TORONTO, Jan. 15, 2018 (GLOBE NEWSWIRE) -- Telferscot Resources Inc. (CSE:TFS) (“Telferscot”) and Canntab Therapeutics Limited (“Canntab”) (and together the “Parties”) are pleased to announce execution of an Amalgamation Agreement (the “Agreement”) between the Parties pursuant to the Agreement. Canntab will amalgamate with a wholly-owned subsidiary of Telferscot and the Canntab shareholders will receive common shares of Telferscot in consideration for their shares of Canntab (the “Amalgamation”). Canntab has completed its $5-million financing, which was one of the conditions precedent to closing pursuant to the Agreement. The Parties have also satisfied the due diligence set forth in the Agreement and will be filing a listing statement with the Canadian Securities Exchange (“CSE”) for their review, comment and approval. This Listing Statement will provide detailed disclosure of the new business and related risk factors. The transaction proposed will constitute a Fundamental Change pursuant to CSE policies.
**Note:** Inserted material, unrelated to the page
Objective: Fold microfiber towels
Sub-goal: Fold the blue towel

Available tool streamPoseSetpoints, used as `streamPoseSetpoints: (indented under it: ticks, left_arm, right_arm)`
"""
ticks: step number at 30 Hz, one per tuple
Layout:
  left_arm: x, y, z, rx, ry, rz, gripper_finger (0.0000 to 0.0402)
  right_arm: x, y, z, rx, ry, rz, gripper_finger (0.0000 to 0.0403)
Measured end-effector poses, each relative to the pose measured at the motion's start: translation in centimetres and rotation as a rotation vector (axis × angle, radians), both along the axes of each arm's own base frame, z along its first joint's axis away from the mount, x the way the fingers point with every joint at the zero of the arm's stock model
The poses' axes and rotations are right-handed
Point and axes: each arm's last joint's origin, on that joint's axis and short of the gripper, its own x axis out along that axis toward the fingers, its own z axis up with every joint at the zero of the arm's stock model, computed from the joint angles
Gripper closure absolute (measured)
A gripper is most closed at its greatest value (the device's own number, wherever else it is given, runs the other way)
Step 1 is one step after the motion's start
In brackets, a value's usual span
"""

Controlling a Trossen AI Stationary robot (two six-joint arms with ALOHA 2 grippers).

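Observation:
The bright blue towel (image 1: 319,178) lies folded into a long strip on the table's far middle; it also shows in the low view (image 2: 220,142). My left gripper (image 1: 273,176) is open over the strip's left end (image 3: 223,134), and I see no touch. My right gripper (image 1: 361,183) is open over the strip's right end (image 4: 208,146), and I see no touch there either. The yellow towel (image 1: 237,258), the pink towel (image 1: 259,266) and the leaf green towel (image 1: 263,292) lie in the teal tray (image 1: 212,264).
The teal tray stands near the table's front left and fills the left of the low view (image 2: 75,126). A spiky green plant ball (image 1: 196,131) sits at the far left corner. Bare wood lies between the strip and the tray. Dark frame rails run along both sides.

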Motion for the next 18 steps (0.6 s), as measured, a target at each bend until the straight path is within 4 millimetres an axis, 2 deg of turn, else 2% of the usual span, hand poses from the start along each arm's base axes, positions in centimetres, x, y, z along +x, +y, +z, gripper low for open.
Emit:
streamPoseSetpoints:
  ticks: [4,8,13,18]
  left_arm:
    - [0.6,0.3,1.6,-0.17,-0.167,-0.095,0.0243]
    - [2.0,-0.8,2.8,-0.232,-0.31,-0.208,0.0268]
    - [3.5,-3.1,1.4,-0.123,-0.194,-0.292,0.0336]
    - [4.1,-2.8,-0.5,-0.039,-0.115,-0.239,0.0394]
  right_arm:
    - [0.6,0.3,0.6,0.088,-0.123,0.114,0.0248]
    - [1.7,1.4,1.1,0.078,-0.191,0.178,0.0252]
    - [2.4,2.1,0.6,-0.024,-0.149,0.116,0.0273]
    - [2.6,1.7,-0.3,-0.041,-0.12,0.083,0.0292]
Canntab currently has 4,713,000 common shares outstanding. With the completion of its private placement Canntab has issued 1,251,914 Subscription Receipts for total gross proceeds of $5,007,656. Immediately prior to the completion of the Amalgamation, each Subscription Receipt will convert in to one Canntab share, resulting in there being 5,964,914 common shares of Canntab. Pursuant to the Amalgamation, shareholders of Canntab will receive 4 post-consolidation shares of Telferscot for each share of Canntab. Telferscot Shareholders are being asked to approve a consolidation of Telferscot Common Shares on a basis of 1 post-consolidation share for every 200 current, pre-consolidation shares (the “Consolidation”). Following the Consolidation, Telferscot will have approximately 574,284 shares and 50,750 options outstanding. Pursuant to the Amalgamation, Telferscot will issue 23,859,656 shares, 1,520,800 warrants and 1,880,000 options to the security holders of Canntab.
“We are pleased with the progress of the transaction. Closing the recent Canntab financing ensures that the future of Canntab and its business plan will be well funded upon completion of the current transaction,” said Stephen Coates, President and CEO of Telferscot.
“Completing the reverse takeover of Telferscot is a major stepping stone for Canntab. Obtaining a public listing will provide liquidity to our shareholders and a platform for us to continue building our base of extended release tablets and other formulations which are ready to go to market globally,” said Richard Goldstein, Co-Founder and CFO of Canntab.
It is expected that Telferscot will obtain shareholder approval of the transaction along with the proposed consolidation of shares and company name change at a meeting of shareholders to be held as soon as practicable. Additionally, and upon the successful completion of the transaction, Telferscot will be spinning out the current legal action, which it is pursuing against Auxico Resources Inc., as well as several business transactions that Telferscot was pursuing at the time of reaching agreement with Canntab. Further information on the spinout assets and related actions will be provided to shareholders in due course.
About Canntab Therapeutics Limited
Canntab Therapeutics Limited is a Canadian cannabis oral dosage formulation company based in Markham Ontario, engaged in the research and development of advanced pharmaceutical grade formulations of cannabinoids. Canntab has developed in-house technology to deliver standardized medical cannabis extract from selective strains in a variety of extended/sustained release pharmaceutical dosages for therapeutic use. Simply put, Canntab's mission is to put the "Medical" into medicinal cannabis!
About Telferscot Resources Inc.
Telferscot Resources Inc. is a Canadian company listed on the CSE under ticker symbol TFS. For further information and access to the Company’s public disclosure record please consult SEDAR at www.sedar.com or the Canadian Securities Exchange at www.cnsx.ca.
This news release may contain forward-looking statements that are based on the Company’s expectations, estimates and projections regarding its business and the economic environment in which it operates. These statements are not guarantees of future performance and involve risks and uncertainties that are difficult to control or predict. Therefore, actual outcomes and results may differ materially from those expressed in these forward-looking statements and readers should not place undue reliance on such statements. Statements speak only as of the date on which they are made, and the Company undertakes no obligation to update them publicly to reflect new information or the occurrence of future events or circumstances, unless otherwise required to do so by law.